ASSIGNMENT: An exact restatement of the data below, with the pictures removed, is the required answer.

-------

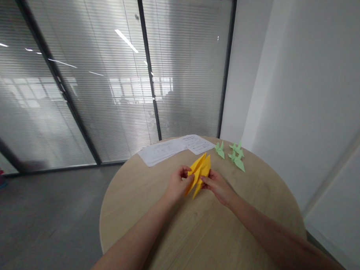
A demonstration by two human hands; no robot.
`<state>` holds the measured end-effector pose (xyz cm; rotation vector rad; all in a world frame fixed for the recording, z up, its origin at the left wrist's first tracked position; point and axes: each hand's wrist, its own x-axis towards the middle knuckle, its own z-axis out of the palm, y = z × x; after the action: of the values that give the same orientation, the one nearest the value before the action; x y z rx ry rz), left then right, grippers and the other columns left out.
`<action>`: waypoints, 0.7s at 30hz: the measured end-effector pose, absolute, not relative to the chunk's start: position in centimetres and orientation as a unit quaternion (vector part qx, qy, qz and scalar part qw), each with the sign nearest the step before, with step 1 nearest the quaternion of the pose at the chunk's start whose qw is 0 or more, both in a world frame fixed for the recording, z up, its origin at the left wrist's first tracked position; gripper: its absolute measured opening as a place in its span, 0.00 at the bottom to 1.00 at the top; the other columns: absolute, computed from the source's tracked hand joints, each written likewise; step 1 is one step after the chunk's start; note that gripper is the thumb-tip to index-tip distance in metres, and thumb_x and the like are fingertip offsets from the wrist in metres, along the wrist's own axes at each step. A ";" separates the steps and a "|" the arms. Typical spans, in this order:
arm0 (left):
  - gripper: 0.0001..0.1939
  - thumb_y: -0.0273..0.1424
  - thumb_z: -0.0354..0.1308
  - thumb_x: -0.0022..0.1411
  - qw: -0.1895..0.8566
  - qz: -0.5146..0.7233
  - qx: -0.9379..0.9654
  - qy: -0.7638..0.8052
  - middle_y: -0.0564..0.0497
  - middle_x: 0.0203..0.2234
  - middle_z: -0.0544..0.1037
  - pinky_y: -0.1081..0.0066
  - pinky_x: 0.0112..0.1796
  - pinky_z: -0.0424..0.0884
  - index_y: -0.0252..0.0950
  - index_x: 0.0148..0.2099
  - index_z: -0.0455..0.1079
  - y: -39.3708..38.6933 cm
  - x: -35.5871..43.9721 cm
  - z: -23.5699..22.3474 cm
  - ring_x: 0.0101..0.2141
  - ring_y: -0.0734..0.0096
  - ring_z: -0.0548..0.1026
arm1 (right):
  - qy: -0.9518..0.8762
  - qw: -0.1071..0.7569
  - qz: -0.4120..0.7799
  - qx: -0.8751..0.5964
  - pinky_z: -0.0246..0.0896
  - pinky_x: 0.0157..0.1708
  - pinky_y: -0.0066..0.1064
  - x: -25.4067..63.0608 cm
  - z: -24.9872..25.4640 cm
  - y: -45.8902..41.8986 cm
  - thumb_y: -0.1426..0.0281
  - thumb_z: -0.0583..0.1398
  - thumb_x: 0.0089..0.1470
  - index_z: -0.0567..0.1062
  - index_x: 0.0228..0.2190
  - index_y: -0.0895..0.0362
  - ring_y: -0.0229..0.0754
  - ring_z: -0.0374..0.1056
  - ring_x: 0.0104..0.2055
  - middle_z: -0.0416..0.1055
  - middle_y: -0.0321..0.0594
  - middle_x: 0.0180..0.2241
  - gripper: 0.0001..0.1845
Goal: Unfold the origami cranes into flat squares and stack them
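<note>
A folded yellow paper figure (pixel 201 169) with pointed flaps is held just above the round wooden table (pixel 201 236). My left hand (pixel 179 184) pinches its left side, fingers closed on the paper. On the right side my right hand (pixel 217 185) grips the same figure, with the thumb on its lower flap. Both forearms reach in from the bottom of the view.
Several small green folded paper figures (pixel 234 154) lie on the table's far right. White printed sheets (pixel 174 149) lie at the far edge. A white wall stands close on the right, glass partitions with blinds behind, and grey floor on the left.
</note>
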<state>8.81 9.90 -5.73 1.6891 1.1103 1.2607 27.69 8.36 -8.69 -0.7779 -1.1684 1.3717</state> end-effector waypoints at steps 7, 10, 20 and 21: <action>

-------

RESPONSE AREA:
A demonstration by two human hands; no robot.
`<state>` holds the measured end-effector pose (xyz cm; rotation vector rad; all in a world frame fixed for the recording, z up, its origin at the left wrist's first tracked position; point and axes: each hand's wrist, its own x-axis towards the middle knuckle, its own z-axis out of the palm, y = z × x; after the action: of the values that give the same orientation, the one nearest the value before the action; x y z rx ry rz), left then right, grippers and the other columns left out.
`<action>`: waypoints, 0.7s at 30hz: the measured end-effector pose, absolute, not relative to the chunk's start: position in centimetres and orientation as a unit quaternion (vector part qx, qy, qz and scalar part qw), each with the sign nearest the step before, with step 1 nearest the quaternion of the pose at the chunk's start whose qw is 0 or more, both in a world frame fixed for the recording, z up, its origin at the left wrist's first tracked position; gripper: its absolute measured opening as a place in its span, 0.00 at the bottom to 1.00 at the top; the other columns: absolute, computed from the source's tracked hand joints, each written likewise; step 1 is one step after the chunk's start; note that gripper is the thumb-tip to index-tip distance in metres, and thumb_x and the like are fingertip offsets from the wrist in metres, along the wrist's own axes at each step. A ";" separates the steps and a "|" the arms. Typical spans, in this order:
arm0 (left):
  - gripper: 0.0001..0.1939
  - thumb_y: -0.0273..0.1424
  - thumb_z: -0.0354..0.1308
  - thumb_x: -0.0022..0.1411
  - qw: -0.1895..0.8566
  - qz: -0.5146..0.7233
  - qx: -0.9379..0.9654
  - qy: -0.7638..0.8052
  - middle_y: -0.0564..0.0497
  - middle_x: 0.0203..0.2234
  - middle_z: -0.0544..0.1037
  - pinky_y: -0.1081..0.0066
  - pinky_x: 0.0112..0.1796
  - pinky_z: -0.0424..0.0884
  - index_y: -0.0252..0.0950
  - index_x: 0.0148..0.2099
  - index_z: -0.0455..0.1079
  - y: -39.3708..38.6933 cm
  - x: -35.5871..43.9721 cm
  - z: -23.5699..22.3474 cm
  - ring_x: 0.0101..0.2141
  - ring_y: -0.0734..0.0096
  - ring_z: -0.0548..0.1026
arm1 (right):
  - qy: -0.9518..0.8762
  - qw: -0.1071..0.7569
  - qz: -0.4120..0.7799
  - qx: -0.8751..0.5964
  - pinky_z: -0.0246..0.0896
  - pinky_x: 0.0157..0.1708
  - pinky_y: -0.0066..0.1064
  - x: -25.4067..63.0608 cm
  - z: -24.9872..25.4640 cm
  - y: -45.8902..41.8986 cm
  - thumb_y: -0.1426..0.0281
  - thumb_z: -0.0583..0.1398
  - thumb_x: 0.0089..0.1470
  - index_z: -0.0567..0.1062
  - index_x: 0.0228..0.2190
  - index_y: -0.0895..0.0362
  - ring_y: -0.0229..0.0754
  - ring_z: -0.0374..0.1056
  - ring_x: 0.0104..0.2055
  - middle_z: -0.0416..0.1055
  - middle_y: -0.0321..0.0594
  - middle_x: 0.0180..0.2241
  - gripper: 0.0001..0.1845
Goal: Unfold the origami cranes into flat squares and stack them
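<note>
A folded yellow paper figure (pixel 201 169) with pointed flaps is held just above the round wooden table (pixel 201 236). My left hand (pixel 179 184) pinches its left side, fingers closed on the paper. On the right side my right hand (pixel 217 185) grips the same figure, with the thumb on its lower flap. Both forearms reach in from the bottom of the view.
Several small green folded paper figures (pixel 234 154) lie on the table's far right. White printed sheets (pixel 174 149) lie at the far edge. A white wall stands close on the right, glass partitions with blinds behind, and grey floor on the left.
</note>
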<state>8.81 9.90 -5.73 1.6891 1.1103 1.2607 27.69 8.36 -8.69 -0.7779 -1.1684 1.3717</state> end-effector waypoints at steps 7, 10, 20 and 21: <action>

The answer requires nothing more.